Coffey also speculated that the predominantly female major pool could be a result of the perception that art history and other humanities majors have riskier employment prospects and may attract students who are consequently less concerned about their future employment, which can tend to include students who are not planning on being the sole breadwinner in their homes.

“That could have something to do with gender prescriptions or gender expectations but I would be really hesitant to make any strong arguments,” Coffey said.

Several chairs of departments with predominantly female majors said that improving the gender balance was not a priority.
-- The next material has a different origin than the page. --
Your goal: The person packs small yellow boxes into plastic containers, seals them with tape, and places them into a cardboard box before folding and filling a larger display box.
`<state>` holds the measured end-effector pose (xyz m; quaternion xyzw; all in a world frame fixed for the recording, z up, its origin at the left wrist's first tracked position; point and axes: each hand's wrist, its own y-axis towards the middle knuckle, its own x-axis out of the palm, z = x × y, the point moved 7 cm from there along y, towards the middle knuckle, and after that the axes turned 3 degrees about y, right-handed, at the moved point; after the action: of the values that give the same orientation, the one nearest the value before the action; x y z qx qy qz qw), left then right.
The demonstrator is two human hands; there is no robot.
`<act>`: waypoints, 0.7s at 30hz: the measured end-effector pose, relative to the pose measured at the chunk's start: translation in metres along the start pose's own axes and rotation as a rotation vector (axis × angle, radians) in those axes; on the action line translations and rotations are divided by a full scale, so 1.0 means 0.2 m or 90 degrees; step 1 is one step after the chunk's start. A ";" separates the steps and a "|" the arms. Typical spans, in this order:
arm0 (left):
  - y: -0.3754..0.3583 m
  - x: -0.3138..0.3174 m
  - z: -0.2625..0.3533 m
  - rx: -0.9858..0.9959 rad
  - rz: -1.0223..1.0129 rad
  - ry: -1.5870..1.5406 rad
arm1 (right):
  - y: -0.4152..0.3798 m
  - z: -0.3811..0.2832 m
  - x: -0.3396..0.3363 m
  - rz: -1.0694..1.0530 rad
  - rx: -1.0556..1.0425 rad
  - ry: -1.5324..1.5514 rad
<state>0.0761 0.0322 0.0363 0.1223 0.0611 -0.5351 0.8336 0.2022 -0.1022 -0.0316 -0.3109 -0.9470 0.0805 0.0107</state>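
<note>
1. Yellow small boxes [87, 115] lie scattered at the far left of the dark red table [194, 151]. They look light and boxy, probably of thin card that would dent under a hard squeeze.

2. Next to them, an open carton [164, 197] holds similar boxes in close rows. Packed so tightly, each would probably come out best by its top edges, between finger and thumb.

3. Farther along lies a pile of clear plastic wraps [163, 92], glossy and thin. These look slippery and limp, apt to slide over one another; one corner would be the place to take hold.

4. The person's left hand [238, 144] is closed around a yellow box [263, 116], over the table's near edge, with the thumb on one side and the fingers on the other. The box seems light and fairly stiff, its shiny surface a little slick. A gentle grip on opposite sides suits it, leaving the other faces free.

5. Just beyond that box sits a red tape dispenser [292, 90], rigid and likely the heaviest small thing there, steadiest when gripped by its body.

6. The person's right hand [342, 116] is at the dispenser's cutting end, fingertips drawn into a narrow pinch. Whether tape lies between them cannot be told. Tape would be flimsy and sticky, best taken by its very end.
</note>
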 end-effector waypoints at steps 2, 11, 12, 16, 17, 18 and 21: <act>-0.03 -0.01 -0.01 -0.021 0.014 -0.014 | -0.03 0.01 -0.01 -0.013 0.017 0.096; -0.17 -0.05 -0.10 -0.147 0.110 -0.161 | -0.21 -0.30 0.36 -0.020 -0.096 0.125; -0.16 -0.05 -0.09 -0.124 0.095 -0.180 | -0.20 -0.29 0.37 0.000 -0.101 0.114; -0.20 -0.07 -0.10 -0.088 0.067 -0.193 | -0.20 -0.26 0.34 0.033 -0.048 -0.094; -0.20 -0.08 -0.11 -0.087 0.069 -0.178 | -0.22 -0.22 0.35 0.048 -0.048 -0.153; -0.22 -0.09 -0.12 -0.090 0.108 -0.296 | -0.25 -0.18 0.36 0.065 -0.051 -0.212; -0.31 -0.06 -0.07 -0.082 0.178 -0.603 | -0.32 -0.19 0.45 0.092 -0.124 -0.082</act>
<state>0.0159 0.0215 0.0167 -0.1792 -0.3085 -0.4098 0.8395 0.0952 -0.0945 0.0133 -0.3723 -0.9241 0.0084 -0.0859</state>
Coffey said the department is more focused on getting people from different socioeconomic and ethnic backgrounds involved in the arts to expand the view of a discipline that was originally very Eurocentric.

The reasons for gender balance can be difficult to determine in some departments. History, the fifth most popular major for men and seventh most popular major for women, is currently 59 percent male. The discipline can be classified in the social sciences or the humanities by different college — for organizational purpose, history is a social science at Dartmouth.

“We have people who look like they’re doing stuff like IR [international relations], but we also have people who look like they’re doing stuff like English literature,” chair of the history department Robert Bonner said.

Moreover, Bonner stressed that the different subfields of history, rather than the subject as a whole, are more likely to attract one gender than the other. For instance, a military history course previously offered at the College was predominantly male while a women’s history courses are typically predominantly female.

The social sciences as of 2015 saw a split between male and female majors. The majors that make up interdisciplinary studies, which includes majors for various area and identity studies, as well as miscellaneous fields such as linguistics and environmental science, are 63 percent female.